May 22, 2023

Pages 2256-2257
Whole Number 112

WILLIAM PERRY JOHNSON



WILLIAM PERRY JOHNSON, 1918-1980

It is with deep personal sadness and regret that your President and Editor report the sudden death of William Perry Johnson on October 17, 1980. Mr. Johnson was one of the founders of The Sparks Family Association and served from 1953 until his death as the Association's Historian-Genealogist.

William Perry Johnson was born May 16, 1918, on a farm near Fairmount (Grant County) Indiana, the son of Carter Guy and Mary Evelyn (Seale) Johnson. His interest in genealogy began when he was only 16 years old (in 1934). He traced his paternal ancestry to Charles Johnson who married Susannah Sparks, daughter of Solomon Sparks, in Wilkes County, North Carolina, in 1784. Charles and Susannah (Sparks) Johnson were his great-great-great-great-grandparents.

In 1936, Mr. Johnson moved to North Carolina where many of his ancestors had lived in the seventeenth, eighteenth, and early nineteenth centuries. He used to joke that he was probably the only 18-year-old in American history who ever ran away from home to search for his ancestors.

Mr. Johnson served in the United States Army from June 1942 until October 1943, advancing from private to staff sergeant. He was discharged because of health problems. He then settled in Los Angeles where he graduated cum laude in 1950 from Los Angeles City College. He studied for an additional year at Los Angeles State College. While in the Army, Mr. Johnson was married on July 23, 1943, to Della Florence Hinshaw. They had one child, a daughter named Rosemary, who was born November 1, 1944.

While attending college, Mr. Johnson continued his genealogical research and published his first major work in 1951, the Hiatt-Hiett Genealogy and Family History, 1699 -1949, comprising over 1,000 pages.

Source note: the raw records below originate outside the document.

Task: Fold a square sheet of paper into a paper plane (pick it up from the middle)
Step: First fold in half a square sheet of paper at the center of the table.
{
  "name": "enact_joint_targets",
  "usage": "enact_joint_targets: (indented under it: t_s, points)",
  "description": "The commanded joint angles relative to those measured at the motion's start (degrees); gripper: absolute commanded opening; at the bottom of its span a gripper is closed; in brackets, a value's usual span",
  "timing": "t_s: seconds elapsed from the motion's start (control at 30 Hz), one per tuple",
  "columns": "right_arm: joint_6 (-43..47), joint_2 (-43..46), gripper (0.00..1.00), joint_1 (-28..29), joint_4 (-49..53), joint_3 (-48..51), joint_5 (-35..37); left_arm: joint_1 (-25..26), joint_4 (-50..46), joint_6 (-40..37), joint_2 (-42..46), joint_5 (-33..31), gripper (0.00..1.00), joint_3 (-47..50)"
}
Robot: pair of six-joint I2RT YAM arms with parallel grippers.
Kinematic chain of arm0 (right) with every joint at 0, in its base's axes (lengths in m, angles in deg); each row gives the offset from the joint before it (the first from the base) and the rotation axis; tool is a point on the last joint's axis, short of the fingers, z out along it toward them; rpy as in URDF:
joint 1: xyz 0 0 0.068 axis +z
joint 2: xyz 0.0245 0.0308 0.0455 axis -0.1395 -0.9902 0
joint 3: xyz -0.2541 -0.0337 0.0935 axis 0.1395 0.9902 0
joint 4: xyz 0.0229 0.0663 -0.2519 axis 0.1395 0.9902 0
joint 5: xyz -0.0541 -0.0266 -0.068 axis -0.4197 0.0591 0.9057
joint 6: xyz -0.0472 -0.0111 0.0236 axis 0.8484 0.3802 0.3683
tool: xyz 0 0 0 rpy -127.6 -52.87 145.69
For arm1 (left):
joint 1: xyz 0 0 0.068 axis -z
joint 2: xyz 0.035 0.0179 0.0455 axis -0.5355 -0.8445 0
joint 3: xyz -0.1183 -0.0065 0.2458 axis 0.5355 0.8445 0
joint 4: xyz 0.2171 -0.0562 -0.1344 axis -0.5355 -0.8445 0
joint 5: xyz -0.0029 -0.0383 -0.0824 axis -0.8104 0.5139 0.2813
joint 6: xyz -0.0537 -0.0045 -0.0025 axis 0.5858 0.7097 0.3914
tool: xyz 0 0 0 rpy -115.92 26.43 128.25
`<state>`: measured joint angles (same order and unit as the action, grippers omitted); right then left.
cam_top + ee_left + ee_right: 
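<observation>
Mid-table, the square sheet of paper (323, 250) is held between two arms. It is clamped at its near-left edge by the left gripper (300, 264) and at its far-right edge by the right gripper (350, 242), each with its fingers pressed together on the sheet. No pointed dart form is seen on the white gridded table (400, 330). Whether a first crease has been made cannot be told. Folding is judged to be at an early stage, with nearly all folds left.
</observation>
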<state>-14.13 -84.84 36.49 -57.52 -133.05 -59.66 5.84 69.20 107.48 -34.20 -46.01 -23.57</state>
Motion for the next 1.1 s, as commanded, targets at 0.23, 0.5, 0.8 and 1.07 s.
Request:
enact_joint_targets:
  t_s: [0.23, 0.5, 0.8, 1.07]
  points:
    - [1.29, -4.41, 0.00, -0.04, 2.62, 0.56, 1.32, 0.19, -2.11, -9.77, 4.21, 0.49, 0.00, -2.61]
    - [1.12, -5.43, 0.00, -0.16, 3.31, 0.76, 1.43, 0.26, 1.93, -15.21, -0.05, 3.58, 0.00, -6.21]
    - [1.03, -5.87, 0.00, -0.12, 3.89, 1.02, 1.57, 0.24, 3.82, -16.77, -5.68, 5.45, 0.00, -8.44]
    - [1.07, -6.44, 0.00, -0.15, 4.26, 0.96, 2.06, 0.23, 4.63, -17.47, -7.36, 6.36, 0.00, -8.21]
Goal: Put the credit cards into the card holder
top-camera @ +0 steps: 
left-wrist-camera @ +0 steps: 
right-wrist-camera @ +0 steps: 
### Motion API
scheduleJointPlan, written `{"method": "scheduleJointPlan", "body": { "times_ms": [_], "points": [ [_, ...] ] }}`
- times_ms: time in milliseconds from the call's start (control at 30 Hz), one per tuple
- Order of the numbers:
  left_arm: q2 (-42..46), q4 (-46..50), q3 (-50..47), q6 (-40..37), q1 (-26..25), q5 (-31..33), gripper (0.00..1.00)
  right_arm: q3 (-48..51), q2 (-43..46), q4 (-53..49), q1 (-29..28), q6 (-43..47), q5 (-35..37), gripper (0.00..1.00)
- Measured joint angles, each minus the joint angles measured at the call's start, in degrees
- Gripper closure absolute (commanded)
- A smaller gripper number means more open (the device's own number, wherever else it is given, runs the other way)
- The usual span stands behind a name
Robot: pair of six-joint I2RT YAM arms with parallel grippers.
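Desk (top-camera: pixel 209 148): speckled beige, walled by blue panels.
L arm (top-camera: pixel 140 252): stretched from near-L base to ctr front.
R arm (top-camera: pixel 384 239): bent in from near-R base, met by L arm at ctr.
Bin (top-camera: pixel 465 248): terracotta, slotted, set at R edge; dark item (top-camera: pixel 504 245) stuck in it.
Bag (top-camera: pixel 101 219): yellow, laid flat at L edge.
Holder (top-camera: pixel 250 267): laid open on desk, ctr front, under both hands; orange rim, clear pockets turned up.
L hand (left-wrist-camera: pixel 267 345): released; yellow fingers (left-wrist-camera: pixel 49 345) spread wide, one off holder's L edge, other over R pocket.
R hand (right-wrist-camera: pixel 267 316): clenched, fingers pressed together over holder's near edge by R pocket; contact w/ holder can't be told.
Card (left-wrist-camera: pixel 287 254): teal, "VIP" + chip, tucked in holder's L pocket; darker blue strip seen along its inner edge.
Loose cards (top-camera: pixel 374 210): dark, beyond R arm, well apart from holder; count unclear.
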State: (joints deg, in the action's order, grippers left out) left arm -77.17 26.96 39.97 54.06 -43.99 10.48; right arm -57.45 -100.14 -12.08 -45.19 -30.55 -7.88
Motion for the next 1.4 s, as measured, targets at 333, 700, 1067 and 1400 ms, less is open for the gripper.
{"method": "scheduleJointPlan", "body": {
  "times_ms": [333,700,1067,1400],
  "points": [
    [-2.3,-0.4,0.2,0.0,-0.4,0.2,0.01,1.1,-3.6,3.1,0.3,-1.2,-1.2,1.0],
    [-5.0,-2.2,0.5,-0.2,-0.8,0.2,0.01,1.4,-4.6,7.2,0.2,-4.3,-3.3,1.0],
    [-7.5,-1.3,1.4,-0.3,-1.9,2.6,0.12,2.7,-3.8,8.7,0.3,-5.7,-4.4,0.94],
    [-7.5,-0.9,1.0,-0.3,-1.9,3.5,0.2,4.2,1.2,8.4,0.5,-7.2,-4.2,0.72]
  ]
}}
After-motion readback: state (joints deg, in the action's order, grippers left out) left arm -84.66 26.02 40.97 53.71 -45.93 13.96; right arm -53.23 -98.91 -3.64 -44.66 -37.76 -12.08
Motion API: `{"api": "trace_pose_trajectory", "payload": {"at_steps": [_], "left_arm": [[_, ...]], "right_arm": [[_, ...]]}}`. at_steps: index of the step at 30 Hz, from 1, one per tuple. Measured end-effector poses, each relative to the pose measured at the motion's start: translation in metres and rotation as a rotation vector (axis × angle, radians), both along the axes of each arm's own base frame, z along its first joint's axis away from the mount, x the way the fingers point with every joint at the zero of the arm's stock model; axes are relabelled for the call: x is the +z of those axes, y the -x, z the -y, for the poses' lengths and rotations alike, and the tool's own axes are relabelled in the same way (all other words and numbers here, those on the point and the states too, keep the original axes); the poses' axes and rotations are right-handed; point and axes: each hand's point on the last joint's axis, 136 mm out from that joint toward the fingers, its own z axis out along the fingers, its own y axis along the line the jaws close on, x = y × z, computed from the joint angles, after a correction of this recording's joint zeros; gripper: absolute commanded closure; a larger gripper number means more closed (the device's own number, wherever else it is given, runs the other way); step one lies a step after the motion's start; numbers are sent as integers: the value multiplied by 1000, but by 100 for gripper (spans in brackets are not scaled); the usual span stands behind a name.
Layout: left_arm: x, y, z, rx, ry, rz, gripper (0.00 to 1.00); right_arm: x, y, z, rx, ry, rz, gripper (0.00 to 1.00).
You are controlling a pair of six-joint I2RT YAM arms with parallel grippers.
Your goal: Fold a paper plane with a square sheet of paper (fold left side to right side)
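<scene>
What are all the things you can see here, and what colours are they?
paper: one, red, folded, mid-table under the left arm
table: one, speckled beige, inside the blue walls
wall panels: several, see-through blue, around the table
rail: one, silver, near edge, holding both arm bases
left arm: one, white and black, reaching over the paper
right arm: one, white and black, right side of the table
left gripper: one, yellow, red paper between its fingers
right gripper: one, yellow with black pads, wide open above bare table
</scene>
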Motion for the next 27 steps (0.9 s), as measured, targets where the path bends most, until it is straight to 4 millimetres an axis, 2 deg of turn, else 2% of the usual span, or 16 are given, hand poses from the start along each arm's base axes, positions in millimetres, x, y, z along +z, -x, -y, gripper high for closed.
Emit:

In 1952, Mr. Johnson decided to make genealogy his profession as well as his hobby. He moved back to North Carolina, settling in Raleigh where he continued to live until his death. Specializing in North Carolina genealogy, he traveled widely throughout North Carolina, as well as the southern states generally, on behalf of his many clients. His wide knowledge of the sources of genealogical research, along with his inherent ability and perseverance, enabled him to solve genealogical problems that often baffled others. His many publications of genealogical source material and family histories, including his editorship, begun in 1955, of The North Carolinian, a Quarterly Journal of Genealogy and History, will serve as monuments to his memory as a distinguished genealogical scholar.

The photograph of Mr. Johnson appearing on page 2256 was taken in 1956 and was first published in the Raleigh News and Observer of March 11 of that year. For many years he had made a determined effort to locate photographs of his ancestors, which appear in the photograph. Besides his parents, his four grandparents and his eight great-grandparents, he had photographs of eight of his sixteen great-great-grandparents, and four of his great-great-great-grandparents, along with a silhouette of one of his great-great-great-great-grandmothers.

Genealogical research has suffered a severe loss with William Perry Johnson's passing. His work on behalf of The Sparks Family Association will be sorely missed.